_ASSIGNMENT_
Set each line of the data down exactly, please.

_RECORDED DATA_
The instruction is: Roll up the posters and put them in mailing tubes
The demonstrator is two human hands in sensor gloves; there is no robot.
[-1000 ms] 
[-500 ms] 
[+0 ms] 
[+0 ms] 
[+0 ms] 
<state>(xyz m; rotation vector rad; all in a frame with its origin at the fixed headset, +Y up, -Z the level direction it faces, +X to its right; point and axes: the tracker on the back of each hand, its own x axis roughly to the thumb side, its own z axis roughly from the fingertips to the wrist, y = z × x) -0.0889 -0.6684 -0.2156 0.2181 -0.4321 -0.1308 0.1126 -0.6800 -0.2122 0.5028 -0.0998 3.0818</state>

_EXERCISE RESULT_
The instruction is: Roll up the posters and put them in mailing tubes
The demonstrator is two human hands in sensor gloves; there is no robot.
[-1000 ms] 
[-500 ms] 
[+0 ms] 
[+0 ms] 
[+0 ms] 
<state>(xyz m; rotation vector rad; all in a frame with its origin at the fixed headset, +Y up, -Z the level direction it faces, +X to its right; point and axes: the tracker on the back of each hand, its own x axis roughly to the thumb side, its own z axis roughly from the fingertips to the wrist, y = z × x) -0.0889 -0.6684 -0.2156 0.2181 -0.4321 -0.1308 0.1126 -0.6800 -0.2122 0.5028 -0.0998 3.0818</state>

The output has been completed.